Period T is not known apriori. Periodogram or Spectral analysis needs to be done
Spectral analysis might show some dominant frequencies and one might have to take a call on the set of frequencies to select for harmonic analysis
In the presence of outliers, the spectral analysis can be misinterpreted. Transformations of data is imperative to avoid such errors
If the data are not “stationary”, then some characteristics of the time series will be changing over time like mean, variance, period or amplitude. In all such cases, simple harmonic analysis would lead to incorrect estimates.
The takeaway from this chapter is that, Harmonic analysis is useful if you are already aware of the period and you are certain that the series is stationary.
Chapter 5: Periodogram Analysis
Periodogram connotes a visual for some people and model for some people. Both have the same interpretation though. In the case of visual, you plot the frequencies Vs. Intensity/ Mean Square. In the context of a model, the null hypothesis is that the time Series is white noise, meaning the proportion of variance represented by various frequencies is nearly constant (You can use fischer.g.test in R to test for white noise in the spectrum).
The formal model for the periodogram is an extension of the harmonic analysis model. Instead of representing the time series as the sum of one periodic component plus noise, the periodogram model represents the time series as a sum of N/2 periodic components. One can use optimization routine to get the estimates for the of the model.For small N values it works well. But if you use an optimization routine to estimate parameters of a model for large N, you soon realize that the coefficients are very unstable. What is the way out ? One can turn this problem in to Fourier series coefficient estimation. The Fourier series are chosen such that the longest cycle fitted to the time series is equal to the length of the time series. The shortest cycle has a period of two observations. The frequencies in between are equally spaced and they are orthogonal to each others, that is, they account for non overlapping parts of the variance of the time series. FFT turns out to be an efficient way to estimate the parameters of the model.
So, to reiterate: Let’s say you have a time series of length N= 2k+ 1 and you want to fit lets say K frequencies to it, you can write down k equations with sine and cosine terms. Each of these sine and cosine terms will have Ak and Bk as coefficients. You can regress with the data but the coefficients will be very unstable. Hence one needs to use Fourier transform to work these coefficients efficiently
Firstly, before doing any periodogram analysis, you need to remove the trend component. One nice way of explaining the rationale behind removing the trend component is this: Partitioning the variance in the periodogram will have longer cycles or lower frequencies that will account for larger shares of variance in the time series. For example if the cycle is of length 14 time units, then one can ideally fit 7 frequencies 14/1, 14/2, ..14/7. If you do not remove the trend, lower frequencies will spuriously dominate the analysis.
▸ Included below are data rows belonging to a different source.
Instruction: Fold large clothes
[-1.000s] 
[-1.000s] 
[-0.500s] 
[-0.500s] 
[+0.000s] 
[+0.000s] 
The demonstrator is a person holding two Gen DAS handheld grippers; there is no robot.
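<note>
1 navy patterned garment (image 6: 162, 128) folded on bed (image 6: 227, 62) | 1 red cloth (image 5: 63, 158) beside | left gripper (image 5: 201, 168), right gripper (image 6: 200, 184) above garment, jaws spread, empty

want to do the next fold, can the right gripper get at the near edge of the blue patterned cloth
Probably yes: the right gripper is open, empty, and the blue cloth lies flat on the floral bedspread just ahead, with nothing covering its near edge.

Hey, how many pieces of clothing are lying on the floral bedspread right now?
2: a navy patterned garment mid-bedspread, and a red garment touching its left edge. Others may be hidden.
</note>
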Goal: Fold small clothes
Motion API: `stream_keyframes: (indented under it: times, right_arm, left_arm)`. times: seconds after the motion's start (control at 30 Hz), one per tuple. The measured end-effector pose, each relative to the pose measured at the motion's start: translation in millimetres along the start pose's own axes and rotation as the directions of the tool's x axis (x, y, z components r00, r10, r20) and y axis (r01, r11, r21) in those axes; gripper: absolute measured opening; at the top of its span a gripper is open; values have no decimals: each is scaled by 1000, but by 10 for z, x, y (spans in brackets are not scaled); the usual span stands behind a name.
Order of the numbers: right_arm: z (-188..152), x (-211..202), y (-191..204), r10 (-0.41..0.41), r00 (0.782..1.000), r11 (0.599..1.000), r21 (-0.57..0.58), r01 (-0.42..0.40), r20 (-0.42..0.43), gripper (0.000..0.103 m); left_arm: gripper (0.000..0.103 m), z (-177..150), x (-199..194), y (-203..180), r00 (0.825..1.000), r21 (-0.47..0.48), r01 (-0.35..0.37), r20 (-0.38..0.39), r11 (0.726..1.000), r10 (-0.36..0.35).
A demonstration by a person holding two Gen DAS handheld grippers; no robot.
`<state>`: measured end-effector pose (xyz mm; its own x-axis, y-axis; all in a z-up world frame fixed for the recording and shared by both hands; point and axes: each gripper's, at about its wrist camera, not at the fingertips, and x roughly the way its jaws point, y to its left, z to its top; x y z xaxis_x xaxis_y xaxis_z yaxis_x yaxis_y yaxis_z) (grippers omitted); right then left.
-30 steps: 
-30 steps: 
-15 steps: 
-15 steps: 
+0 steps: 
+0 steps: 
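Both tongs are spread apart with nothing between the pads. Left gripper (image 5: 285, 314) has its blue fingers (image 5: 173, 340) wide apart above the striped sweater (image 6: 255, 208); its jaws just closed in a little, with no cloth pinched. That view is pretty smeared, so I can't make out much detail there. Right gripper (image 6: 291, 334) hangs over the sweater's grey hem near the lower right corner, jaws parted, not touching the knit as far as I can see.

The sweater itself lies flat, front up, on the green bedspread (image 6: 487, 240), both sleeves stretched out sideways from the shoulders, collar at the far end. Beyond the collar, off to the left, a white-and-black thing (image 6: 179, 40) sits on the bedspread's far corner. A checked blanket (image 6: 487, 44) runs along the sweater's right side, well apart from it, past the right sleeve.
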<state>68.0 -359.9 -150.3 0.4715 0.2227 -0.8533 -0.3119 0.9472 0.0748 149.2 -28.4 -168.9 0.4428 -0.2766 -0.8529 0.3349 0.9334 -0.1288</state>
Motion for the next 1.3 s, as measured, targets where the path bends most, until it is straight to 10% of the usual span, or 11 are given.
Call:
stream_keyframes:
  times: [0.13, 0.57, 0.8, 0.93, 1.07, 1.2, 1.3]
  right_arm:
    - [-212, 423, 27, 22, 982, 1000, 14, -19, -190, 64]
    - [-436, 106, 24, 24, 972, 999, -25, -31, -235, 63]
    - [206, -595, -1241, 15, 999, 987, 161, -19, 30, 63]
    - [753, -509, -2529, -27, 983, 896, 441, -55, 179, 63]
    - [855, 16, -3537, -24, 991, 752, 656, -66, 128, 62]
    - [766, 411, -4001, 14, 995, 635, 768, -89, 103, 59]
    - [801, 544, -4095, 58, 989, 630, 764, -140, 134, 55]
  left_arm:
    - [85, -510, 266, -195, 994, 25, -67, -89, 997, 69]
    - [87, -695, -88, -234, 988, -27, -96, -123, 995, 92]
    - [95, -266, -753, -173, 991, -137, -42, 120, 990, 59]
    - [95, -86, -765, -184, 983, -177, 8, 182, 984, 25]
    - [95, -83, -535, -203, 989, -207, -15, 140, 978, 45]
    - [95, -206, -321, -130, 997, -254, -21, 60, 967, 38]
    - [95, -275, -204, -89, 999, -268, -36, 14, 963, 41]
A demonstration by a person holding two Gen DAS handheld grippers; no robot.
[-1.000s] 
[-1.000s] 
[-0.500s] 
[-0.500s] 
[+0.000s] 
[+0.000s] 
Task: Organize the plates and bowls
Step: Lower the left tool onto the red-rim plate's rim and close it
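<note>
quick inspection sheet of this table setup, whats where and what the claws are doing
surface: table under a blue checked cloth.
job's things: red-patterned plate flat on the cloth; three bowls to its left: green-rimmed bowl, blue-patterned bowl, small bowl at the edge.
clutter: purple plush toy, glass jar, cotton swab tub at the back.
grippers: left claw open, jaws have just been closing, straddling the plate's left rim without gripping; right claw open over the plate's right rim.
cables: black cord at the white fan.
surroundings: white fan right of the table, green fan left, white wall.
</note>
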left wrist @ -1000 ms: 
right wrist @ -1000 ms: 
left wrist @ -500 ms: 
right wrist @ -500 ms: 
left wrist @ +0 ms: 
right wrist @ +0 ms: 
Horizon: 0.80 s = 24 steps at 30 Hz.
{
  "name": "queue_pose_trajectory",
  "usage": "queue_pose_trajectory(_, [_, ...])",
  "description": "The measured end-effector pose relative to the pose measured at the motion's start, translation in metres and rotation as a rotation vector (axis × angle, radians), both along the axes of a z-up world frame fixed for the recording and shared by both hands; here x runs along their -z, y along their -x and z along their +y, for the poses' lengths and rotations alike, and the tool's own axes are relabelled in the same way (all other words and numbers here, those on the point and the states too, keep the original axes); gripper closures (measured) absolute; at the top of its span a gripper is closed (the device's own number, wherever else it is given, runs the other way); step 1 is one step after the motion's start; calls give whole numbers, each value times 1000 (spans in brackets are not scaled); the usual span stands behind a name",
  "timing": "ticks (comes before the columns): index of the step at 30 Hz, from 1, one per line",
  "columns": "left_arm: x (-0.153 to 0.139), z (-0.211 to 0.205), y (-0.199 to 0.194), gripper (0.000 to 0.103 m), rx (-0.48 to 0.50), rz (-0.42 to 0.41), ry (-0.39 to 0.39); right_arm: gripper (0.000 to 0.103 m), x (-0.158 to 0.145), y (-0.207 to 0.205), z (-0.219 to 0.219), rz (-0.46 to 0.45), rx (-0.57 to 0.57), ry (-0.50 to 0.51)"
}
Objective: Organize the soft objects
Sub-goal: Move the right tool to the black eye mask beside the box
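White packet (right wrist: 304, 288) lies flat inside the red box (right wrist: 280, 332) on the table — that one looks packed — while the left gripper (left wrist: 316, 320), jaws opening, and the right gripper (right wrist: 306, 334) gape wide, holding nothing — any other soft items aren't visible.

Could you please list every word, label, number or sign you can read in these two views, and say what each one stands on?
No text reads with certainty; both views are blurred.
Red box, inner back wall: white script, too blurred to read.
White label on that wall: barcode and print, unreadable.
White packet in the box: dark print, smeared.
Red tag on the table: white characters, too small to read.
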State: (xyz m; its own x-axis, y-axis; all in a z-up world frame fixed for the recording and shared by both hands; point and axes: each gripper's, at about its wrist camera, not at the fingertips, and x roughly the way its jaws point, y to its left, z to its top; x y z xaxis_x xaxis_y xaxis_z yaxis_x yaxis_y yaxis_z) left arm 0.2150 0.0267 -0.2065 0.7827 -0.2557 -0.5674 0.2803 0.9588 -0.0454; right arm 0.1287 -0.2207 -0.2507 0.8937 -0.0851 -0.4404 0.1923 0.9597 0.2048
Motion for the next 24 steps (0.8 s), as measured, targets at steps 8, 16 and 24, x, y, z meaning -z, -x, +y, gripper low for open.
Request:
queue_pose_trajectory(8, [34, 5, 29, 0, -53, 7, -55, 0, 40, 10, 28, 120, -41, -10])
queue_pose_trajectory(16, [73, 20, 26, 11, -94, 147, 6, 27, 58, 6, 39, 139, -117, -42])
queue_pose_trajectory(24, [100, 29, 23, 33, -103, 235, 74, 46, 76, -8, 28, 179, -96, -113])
Consider this dataset mentioned in the book. This looks like it has a period of 7 days (units for t are days). If we are going to represent the series by an aggregation of sines and cosines, we need to calculate the amplitudes of the same
The above visual in the book can easily be reproduced by one line of R code
plot( (1:(N/2) ) / N, ( ( Mod( fft( x ) )^2 / N ) *( 4 / N ) )[2:8] , type = "l", ylab = "Intensity", xlab = "Frequency" ) # N=14
This terse line is easy to code but it took some time for me to actually understand the stuff to code it. The x axis is labeled frequencies that start from 1/14 to 7/14. Basically if you are given 14 days points you can fit 7 different types of frequency waves 1/14, 2/14. 3/14, 4/14, 5/14, 6/14, 7/14. Now the above plot is called a periodogram plot. What’s a periodogram plot? Well if you look at the initial dataset, fit a set of sine and cosine waves with each of the above frequencies, you get a pair of coefficients for sine and cosine waves for each of the frequency. Thus there are 7 pairs of coefficients for 7 frequencies. If you find the square those coefficients and add up, you get one value for each frequency. This plot of frequency vs. amplitude square for each of the frequency is called periodogram. Now if there are more number of frequencies to fit, the computation of coefficients for each of the frequencies becomes cumbersome. Thanks to FFT, one can get to periodogram easily. How do you do that? R gives unnormalized Fourier coefficients, sqrt( n) factor is missed out and a factor of exp(2*pi*i*k/N) for each frequency gets added in the fft coefficients. sqrt( n) factor missing was easy for me to understand but the fact that there is an additional factor that was appearing in the FFT coefficients confused me a lot till I understood it properly. In any case since we are interested in the intensity here, all that matter is the correction for square root of n. So, in the one line R code that you see, the division by N is done to adjust that factor that R misses. Now there is an additional 4/n factor that is applied to Intensity from Fourier series. This 4/n is the magic factor that takes the intensity and converts it to periodogram values. Why should one multiply by 4/n? It will take little bit of math to figure it out. Try it out on a rainy day.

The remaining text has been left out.